__EXERCISE AIM__
Below are the records; copy exactly the stretch from the line containing "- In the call" through the line containing "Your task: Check", both ends included, and nothing else.
*** INFORMATION Section Begins ***
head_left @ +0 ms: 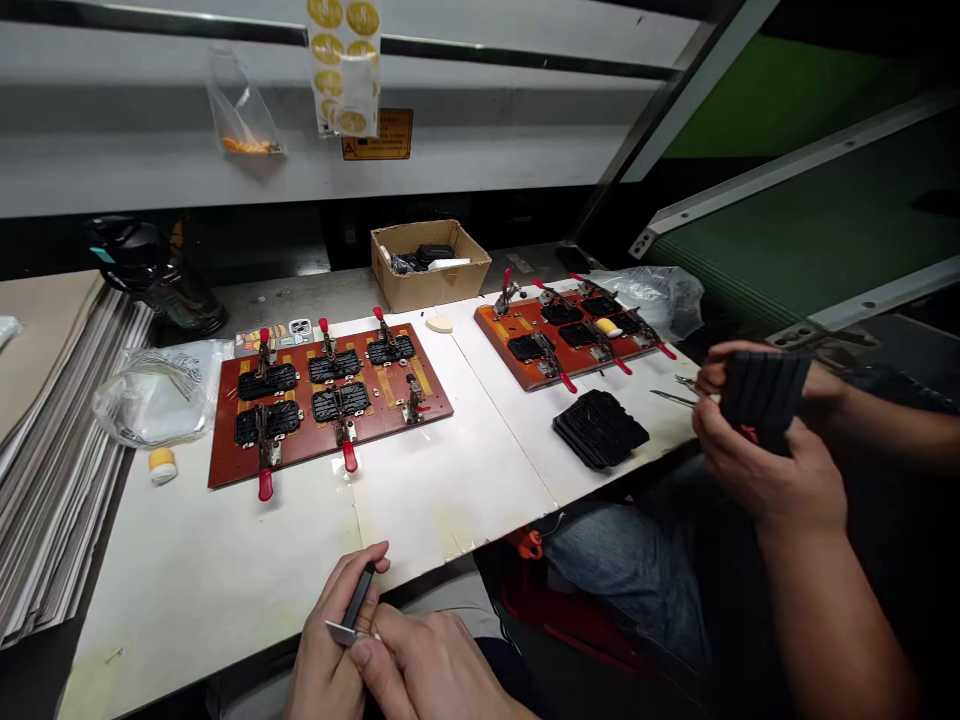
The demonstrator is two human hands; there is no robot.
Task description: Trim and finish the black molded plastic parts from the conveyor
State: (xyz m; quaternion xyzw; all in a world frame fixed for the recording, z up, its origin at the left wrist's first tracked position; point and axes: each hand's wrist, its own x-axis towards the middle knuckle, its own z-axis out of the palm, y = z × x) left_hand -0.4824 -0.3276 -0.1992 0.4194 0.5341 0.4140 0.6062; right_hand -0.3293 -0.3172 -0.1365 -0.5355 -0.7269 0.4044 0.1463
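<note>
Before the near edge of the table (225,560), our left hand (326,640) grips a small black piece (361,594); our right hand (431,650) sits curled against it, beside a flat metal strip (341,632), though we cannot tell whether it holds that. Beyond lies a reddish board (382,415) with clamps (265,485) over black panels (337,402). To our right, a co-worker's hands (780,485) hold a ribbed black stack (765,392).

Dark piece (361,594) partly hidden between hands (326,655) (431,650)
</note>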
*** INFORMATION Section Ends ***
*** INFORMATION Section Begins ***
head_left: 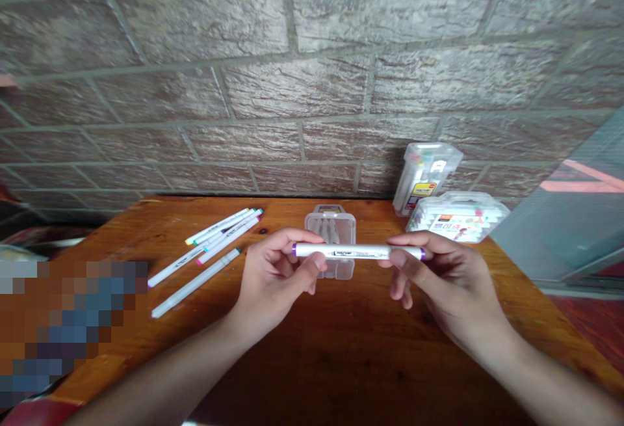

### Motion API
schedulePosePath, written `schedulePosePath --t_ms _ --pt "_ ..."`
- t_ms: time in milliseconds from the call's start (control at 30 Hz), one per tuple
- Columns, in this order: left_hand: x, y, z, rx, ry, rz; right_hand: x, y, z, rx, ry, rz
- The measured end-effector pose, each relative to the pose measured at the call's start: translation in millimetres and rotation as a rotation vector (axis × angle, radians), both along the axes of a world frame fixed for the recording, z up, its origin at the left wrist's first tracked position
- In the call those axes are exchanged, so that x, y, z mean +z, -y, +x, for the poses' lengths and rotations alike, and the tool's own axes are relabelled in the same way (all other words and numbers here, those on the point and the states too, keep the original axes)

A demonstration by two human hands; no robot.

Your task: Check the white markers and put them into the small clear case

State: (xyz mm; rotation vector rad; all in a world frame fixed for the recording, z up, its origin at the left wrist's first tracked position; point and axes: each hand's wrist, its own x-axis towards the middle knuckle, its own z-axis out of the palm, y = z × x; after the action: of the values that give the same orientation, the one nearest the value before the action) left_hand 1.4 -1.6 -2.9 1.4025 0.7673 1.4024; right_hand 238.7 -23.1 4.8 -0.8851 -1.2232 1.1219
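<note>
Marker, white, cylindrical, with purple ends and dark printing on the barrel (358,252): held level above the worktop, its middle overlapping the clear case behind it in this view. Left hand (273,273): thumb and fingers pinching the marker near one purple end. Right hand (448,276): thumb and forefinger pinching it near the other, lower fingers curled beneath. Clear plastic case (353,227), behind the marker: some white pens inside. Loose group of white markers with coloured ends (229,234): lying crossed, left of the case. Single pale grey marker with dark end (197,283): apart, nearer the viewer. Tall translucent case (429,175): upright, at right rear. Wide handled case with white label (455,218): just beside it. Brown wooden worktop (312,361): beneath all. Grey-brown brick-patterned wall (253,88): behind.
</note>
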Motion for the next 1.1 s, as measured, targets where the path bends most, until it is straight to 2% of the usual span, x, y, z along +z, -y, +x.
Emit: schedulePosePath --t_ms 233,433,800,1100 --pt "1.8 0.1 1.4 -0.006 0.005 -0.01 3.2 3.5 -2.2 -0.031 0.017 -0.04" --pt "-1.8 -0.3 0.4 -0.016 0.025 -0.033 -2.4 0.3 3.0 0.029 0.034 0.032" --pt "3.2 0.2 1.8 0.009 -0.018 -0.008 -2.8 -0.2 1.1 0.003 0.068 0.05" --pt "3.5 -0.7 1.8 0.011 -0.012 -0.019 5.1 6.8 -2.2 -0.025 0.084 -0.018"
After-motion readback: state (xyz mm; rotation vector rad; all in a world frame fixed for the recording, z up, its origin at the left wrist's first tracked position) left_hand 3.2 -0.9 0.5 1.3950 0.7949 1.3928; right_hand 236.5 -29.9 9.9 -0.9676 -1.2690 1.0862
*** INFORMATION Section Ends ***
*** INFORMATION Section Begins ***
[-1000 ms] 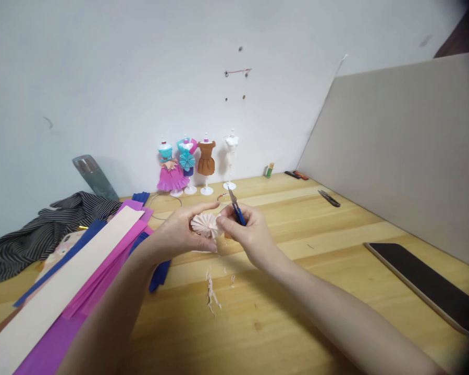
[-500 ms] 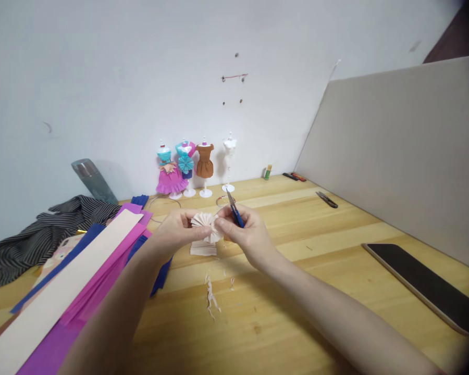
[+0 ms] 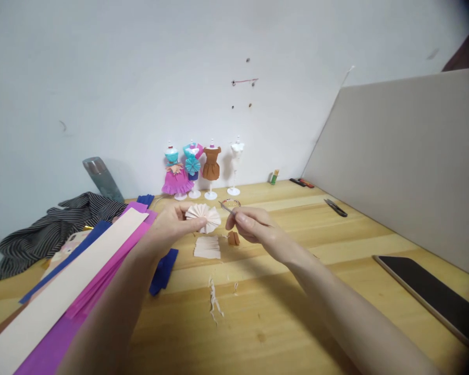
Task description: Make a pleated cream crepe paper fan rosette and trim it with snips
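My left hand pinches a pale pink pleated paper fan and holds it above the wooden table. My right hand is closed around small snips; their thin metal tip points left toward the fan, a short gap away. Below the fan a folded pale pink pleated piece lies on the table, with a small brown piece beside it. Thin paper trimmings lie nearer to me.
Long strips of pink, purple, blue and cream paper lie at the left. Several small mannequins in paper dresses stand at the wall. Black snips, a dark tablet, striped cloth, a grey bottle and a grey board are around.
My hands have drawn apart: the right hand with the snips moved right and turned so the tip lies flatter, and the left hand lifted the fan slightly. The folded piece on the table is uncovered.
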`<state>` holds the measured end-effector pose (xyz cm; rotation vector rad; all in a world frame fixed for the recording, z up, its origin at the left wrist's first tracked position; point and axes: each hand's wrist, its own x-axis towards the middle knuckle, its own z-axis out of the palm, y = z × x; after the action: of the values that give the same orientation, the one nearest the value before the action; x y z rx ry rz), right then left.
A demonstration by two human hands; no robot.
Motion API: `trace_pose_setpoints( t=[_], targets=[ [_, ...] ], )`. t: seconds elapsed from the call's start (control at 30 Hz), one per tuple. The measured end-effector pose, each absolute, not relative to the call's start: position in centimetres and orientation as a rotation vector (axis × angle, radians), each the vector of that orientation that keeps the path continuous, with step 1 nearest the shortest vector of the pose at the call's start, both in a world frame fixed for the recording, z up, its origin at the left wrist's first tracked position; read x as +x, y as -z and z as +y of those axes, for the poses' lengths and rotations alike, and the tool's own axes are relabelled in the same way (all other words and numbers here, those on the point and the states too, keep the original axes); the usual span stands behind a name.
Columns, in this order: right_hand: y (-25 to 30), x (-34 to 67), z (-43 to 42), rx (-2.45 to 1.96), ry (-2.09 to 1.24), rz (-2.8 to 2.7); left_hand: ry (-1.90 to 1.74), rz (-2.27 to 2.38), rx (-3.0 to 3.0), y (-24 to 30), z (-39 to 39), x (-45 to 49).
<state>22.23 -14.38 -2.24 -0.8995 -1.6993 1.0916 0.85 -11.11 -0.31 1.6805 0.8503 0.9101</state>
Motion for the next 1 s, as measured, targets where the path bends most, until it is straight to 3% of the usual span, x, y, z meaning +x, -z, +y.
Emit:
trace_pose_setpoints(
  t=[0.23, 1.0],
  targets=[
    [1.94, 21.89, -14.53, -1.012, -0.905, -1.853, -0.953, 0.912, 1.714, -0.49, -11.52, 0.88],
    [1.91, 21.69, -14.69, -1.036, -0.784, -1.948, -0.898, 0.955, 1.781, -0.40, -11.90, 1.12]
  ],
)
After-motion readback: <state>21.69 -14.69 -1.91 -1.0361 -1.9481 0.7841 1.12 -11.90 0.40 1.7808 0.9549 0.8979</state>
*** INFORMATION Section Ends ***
__COMPLETED EXERCISE__
- In the call those axes are exchanged, so that x, y, z mean +z, -y, +x, for the poses' lengths and rotations alike, and the tool's own axes are relabelled in the same way (all other words and numbers here, those on the point and the states too, keep the original axes)

A demonstration by two human hands; no robot.

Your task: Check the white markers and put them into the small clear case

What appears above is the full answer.